Strategy is an important aspect of preparation, according to Daniel Gray, an elite instructor at the GPC who specializes in creating long-term performance programs for golfers. “One of the ways I help players develop confidence is showing them how to use Google Earth to measure distances, including the width of fairways, elevation from tee to green and green width and length,” he explains. “This gives them a starting point to create a strategy for each hole before they arrive at the course. During practice rounds, they can work realities and conditions into their game plan.”

 

In addition to this game plan, having a pre-shot routine is imperative, according to Dr. Morris “Mo” Pickens, sports psychologist at the GPC. Pickens has counseled top amateurs as well as PGA Tour pros such as Stewart Cink, Lucas Glover and Zach Johnson on mental preparedness. Whether it’s a round with friends, a member-guest tournament or the U.S. Open, any golfer wants to do his/her best, so an attack of nerves feels much the same. “Nerves are nerves,” Pickens says. “It’s going to happen even to the best players in the world. But being anxious or nervous is never the problem. The problem is not knowing how to deal with nerves.”

 

He points out the difference between social rounds and more serious competition: “During your weekly match with friends, you’re keeping score, but that card doesn’t have to be turned in to anyone. In serious matches, you’re expected to turn in a scorecard that will be posted for everyone to see. Just knowing that makes some people nervous.”

 

When you get nervous or anxious, slow down. “Most people walk too fast, breathe too fast, swing too fast and make decisions too fast,” Pickens notes. “So when nerves are heightened, go back to a predetermined process of thinking. Go back to the known — your pre-shot routine, your checklist before each shot. Don’t start winging it.”

 

Pickens shares that a good mental trick is to “focus on what you want to happen rather than what you don’t. If you think, ‘Don’t hit it in the water,’ then hitting it out of bounds on the other side of the fairway becomes acceptable.
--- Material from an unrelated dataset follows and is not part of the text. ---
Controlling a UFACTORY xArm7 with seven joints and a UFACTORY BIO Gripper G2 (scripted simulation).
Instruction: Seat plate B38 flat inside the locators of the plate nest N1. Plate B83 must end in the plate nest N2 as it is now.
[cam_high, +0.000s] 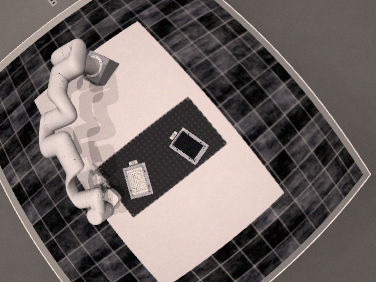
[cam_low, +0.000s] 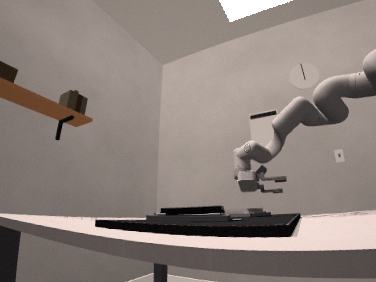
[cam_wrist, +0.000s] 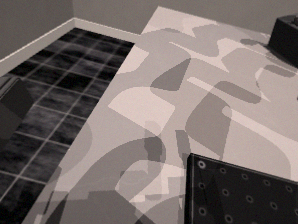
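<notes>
apparently, the open jaws (cam_low: 284, 184) hang above the table (cam_high: 215, 210) (cam_low: 336, 241) (cam_wrist: 135, 100).

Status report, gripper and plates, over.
Gripper open, empty. Dark plate proud of its nest; pale plate in the other nest. Labels unreadable. No obstruction seen over either.

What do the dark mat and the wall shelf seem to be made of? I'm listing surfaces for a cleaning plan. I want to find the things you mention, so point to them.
Dark mat (cam_high: 157, 145) (cam_low: 200, 230) (cam_wrist: 240, 200): perhaps rubber or coated metal, matte black, dotted with regular small round marks.

Wall shelf (cam_low: 35, 102): probably wood, smooth, given its orange-brown colour.
</notes>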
If you think, ‘Don’t leave it short,’ then a putt past the hole becomes OK. Your ‘self-talk’ has to be aware of the negative and substitute a positive process, something specific such as aiming at a tree across the water or focusing on the left center of the hole on the putt.”

 

Pickens points out that the irony of golf is that people who are accustomed to focusing on “process” rather than “result” in their work forget to apply the same principles in golf. “Going into surgery, surgeons are not focused on the result (a successful operation) but on the step-by-step process that will deliver a good outcome,” he says. “The best players have good mental choreography — a known and practiced process.”